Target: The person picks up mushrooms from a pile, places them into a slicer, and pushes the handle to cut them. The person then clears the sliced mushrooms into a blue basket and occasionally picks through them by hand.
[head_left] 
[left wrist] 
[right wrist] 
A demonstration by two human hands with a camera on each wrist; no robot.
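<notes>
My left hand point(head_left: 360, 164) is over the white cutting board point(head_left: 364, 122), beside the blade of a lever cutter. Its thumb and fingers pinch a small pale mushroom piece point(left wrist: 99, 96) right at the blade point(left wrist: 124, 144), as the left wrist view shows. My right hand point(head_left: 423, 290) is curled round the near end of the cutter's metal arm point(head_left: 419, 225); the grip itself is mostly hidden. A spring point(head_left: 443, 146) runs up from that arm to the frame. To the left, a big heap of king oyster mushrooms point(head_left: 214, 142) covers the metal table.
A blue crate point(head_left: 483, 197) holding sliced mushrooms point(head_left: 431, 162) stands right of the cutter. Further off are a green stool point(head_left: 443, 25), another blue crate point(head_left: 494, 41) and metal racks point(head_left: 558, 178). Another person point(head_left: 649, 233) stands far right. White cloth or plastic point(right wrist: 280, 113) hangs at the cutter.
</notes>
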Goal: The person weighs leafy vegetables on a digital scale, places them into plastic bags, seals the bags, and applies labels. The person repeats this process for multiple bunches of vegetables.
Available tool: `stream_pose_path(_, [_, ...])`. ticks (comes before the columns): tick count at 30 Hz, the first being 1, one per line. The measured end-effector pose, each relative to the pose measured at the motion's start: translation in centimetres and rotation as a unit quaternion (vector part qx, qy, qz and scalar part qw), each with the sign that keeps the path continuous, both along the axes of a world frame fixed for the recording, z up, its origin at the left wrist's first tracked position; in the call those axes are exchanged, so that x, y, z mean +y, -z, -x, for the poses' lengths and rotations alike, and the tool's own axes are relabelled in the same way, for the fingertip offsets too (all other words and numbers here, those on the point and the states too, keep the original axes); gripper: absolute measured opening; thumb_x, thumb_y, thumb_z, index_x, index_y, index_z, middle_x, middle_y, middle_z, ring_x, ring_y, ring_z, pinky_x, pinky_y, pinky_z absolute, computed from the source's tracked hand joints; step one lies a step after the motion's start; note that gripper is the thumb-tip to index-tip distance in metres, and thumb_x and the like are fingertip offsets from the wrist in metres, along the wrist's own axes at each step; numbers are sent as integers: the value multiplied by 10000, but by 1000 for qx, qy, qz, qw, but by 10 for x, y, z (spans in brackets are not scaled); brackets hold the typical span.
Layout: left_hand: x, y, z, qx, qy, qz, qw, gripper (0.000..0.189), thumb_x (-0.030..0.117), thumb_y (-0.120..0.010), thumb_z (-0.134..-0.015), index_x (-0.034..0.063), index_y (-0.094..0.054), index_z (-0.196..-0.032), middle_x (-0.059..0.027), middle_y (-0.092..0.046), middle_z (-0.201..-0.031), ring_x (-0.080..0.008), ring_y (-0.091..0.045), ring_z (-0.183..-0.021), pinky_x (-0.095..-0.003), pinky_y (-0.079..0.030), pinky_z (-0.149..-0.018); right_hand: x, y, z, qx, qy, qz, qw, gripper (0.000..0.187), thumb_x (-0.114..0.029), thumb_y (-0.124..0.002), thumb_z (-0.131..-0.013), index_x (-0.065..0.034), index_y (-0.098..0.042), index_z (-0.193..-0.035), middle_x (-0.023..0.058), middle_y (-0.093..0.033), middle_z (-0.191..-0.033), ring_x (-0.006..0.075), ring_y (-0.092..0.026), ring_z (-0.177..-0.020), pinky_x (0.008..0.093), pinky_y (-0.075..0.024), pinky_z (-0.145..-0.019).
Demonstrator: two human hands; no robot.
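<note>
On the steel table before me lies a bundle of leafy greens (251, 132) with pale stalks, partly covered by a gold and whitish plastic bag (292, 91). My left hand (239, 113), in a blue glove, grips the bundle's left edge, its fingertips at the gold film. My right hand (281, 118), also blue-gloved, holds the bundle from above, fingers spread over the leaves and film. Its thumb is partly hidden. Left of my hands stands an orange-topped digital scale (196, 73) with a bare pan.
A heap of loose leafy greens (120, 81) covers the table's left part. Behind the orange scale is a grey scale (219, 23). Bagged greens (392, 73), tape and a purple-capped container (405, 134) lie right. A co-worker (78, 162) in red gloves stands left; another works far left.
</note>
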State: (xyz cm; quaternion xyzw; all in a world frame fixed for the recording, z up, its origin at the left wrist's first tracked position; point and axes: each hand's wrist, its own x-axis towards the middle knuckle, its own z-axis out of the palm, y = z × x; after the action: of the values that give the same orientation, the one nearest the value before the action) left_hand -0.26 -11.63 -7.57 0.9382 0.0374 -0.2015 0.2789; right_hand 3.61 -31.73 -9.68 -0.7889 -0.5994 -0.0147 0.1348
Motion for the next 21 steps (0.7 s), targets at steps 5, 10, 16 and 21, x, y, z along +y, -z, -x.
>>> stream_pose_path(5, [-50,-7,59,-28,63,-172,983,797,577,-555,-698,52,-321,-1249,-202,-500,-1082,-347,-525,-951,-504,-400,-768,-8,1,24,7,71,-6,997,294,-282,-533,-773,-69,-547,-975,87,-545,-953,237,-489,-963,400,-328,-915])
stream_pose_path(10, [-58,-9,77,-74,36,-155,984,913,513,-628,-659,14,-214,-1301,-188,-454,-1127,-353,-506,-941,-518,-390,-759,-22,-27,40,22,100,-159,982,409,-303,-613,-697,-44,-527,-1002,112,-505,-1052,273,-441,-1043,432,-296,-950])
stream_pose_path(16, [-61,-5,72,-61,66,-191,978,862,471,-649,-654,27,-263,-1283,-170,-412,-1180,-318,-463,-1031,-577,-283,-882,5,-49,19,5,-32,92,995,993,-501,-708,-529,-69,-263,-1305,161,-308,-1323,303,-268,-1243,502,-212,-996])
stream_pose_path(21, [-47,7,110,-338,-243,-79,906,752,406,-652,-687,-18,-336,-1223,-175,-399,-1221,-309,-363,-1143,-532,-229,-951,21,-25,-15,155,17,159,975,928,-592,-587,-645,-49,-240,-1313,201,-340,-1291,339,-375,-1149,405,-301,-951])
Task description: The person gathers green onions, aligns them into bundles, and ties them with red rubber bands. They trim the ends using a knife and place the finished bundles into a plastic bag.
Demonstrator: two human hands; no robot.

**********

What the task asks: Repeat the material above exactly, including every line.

Exercise output:
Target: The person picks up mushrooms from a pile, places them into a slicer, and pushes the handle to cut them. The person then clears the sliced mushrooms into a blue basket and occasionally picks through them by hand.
[head_left] 
[left wrist] 
[right wrist] 
A demonstration by two human hands with a camera on each wrist; no robot.
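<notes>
My left hand point(head_left: 360, 164) is over the white cutting board point(head_left: 364, 122), beside the blade of a lever cutter. Its thumb and fingers pinch a small pale mushroom piece point(left wrist: 99, 96) right at the blade point(left wrist: 124, 144), as the left wrist view shows. My right hand point(head_left: 423, 290) is curled round the near end of the cutter's metal arm point(head_left: 419, 225); the grip itself is mostly hidden. A spring point(head_left: 443, 146) runs up from that arm to the frame. To the left, a big heap of king oyster mushrooms point(head_left: 214, 142) covers the metal table.
A blue crate point(head_left: 483, 197) holding sliced mushrooms point(head_left: 431, 162) stands right of the cutter. Further off are a green stool point(head_left: 443, 25), another blue crate point(head_left: 494, 41) and metal racks point(head_left: 558, 178). Another person point(head_left: 649, 233) stands far right. White cloth or plastic point(right wrist: 280, 113) hangs at the cutter.
</notes>
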Goal: The person weighs leafy vegetables on a digital scale, places them into plastic bags, seals the bags, and applies labels. The person repeats this process for multiple bunches of vegetables.
Available tool: `stream_pose_path(_, [_, ...])`. ticks (comes before the columns): tick count at 30 Hz, the first being 1, one per line. The measured end-effector pose, each relative to the pose measured at the motion's start: translation in centimetres and rotation as a unit quaternion (vector part qx, qy, qz and scalar part qw), each with the sign that keeps the path continuous, both along the axes of a world frame fixed for the recording, z up, its origin at the left wrist's first tracked position; in the call those axes are exchanged, so that x, y, z mean +y, -z, -x, for the poses' lengths and rotations alike, and the tool's own axes are relabelled in the same way, for the fingertip offsets too (all other words and numbers here, those on the point and the states too, keep the original axes); gripper: absolute measured opening; thumb_x, thumb_y, thumb_z, index_x, index_y, index_z, middle_x, middle_y, middle_z, ring_x, ring_y, ring_z, pinky_x, pinky_y, pinky_z absolute, computed from the source's tracked hand joints; step one lies a step after the motion's start; note that gripper is the thumb-tip to index-tip distance in metres, and thumb_x and the like are fingertip offsets from the wrist in metres, along the wrist's own axes at each step; numbers are sent as integers: the value multiplied by 10000, but by 1000 for qx, qy, qz, qw, but by 10 for x, y, z (spans in brackets are not scaled); brackets hold the typical span.
Layout: left_hand: x, y, z, qx, qy, qz, qw, gripper (0.000..0.189), thumb_x (-0.030..0.117), thumb_y (-0.120..0.010), thumb_z (-0.134..-0.015), index_x (-0.034..0.063), index_y (-0.094..0.054), index_z (-0.196..-0.032), middle_x (-0.059..0.027), middle_y (-0.092..0.046), middle_z (-0.201..-0.031), ring_x (-0.080..0.008), ring_y (-0.091..0.045), ring_z (-0.183..-0.021), pinky_x (-0.095..-0.003), pinky_y (-0.079..0.030), pinky_z (-0.149..-0.018); right_hand: x, y, z, qx, qy, qz, qw, gripper (0.000..0.187), thumb_x (-0.114..0.029), thumb_y (-0.124..0.002), thumb_z (-0.131..-0.013), index_x (-0.065..0.034), index_y (-0.098..0.042), index_z (-0.193..-0.035), middle_x (-0.023..0.058), middle_y (-0.093..0.033), middle_z (-0.191..-0.033), ring_x (-0.006..0.075), ring_y (-0.092..0.026), ring_z (-0.177..-0.020), pinky_x (0.008..0.093), pinky_y (-0.075..0.024), pinky_z (-0.145..-0.019).
Demonstrator: two human hands; no robot.
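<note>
On the steel table before me lies a bundle of leafy greens (251, 132) with pale stalks, partly covered by a gold and whitish plastic bag (292, 91). My left hand (239, 113), in a blue glove, grips the bundle's left edge, its fingertips at the gold film. My right hand (281, 118), also blue-gloved, holds the bundle from above, fingers spread over the leaves and film. Its thumb is partly hidden. Left of my hands stands an orange-topped digital scale (196, 73) with a bare pan.
A heap of loose leafy greens (120, 81) covers the table's left part. Behind the orange scale is a grey scale (219, 23). Bagged greens (392, 73), tape and a purple-capped container (405, 134) lie right. A co-worker (78, 162) in red gloves stands left; another works far left.
</note>
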State: (xyz cm; quaternion xyzw; all in a world frame fixed for the recording, z up, its origin at the left wrist's first tracked position; point and axes: each hand's wrist, its own x-axis towards the middle knuckle, its own z-axis out of the palm, y = z × x; after the action: of the values that give the same orientation, the one nearest the value before the action) left_hand -0.26 -11.63 -7.57 0.9382 0.0374 -0.2015 0.2789; right_hand 3.61 -31.73 -9.68 -0.7889 -0.5994 -0.0147 0.1348
Motion for the next 21 steps (0.7 s), targets at steps 5, 10, 16 and 21, x, y, z along +y, -z, -x.
>>> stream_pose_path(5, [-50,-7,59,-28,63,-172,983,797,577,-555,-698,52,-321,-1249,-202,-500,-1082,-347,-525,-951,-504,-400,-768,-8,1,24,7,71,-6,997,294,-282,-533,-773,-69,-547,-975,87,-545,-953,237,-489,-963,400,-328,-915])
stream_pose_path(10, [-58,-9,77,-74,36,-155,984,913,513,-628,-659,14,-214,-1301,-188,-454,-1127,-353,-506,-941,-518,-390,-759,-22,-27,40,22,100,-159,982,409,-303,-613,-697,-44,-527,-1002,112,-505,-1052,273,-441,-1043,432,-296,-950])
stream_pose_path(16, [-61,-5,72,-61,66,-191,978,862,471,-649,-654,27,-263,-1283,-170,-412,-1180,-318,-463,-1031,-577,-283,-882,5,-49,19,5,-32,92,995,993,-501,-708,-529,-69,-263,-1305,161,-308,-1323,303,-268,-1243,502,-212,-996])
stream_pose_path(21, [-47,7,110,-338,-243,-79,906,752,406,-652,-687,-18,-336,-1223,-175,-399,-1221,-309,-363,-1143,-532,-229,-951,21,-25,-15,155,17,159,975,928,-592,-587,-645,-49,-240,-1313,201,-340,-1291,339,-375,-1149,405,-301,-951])
Task description: The person gathers green onions, aligns them into bundles, and ties them with red rubber bands. They trim the ends using a knife and place the finished bundles into a plastic bag.
Demonstrator: two human hands; no robot.

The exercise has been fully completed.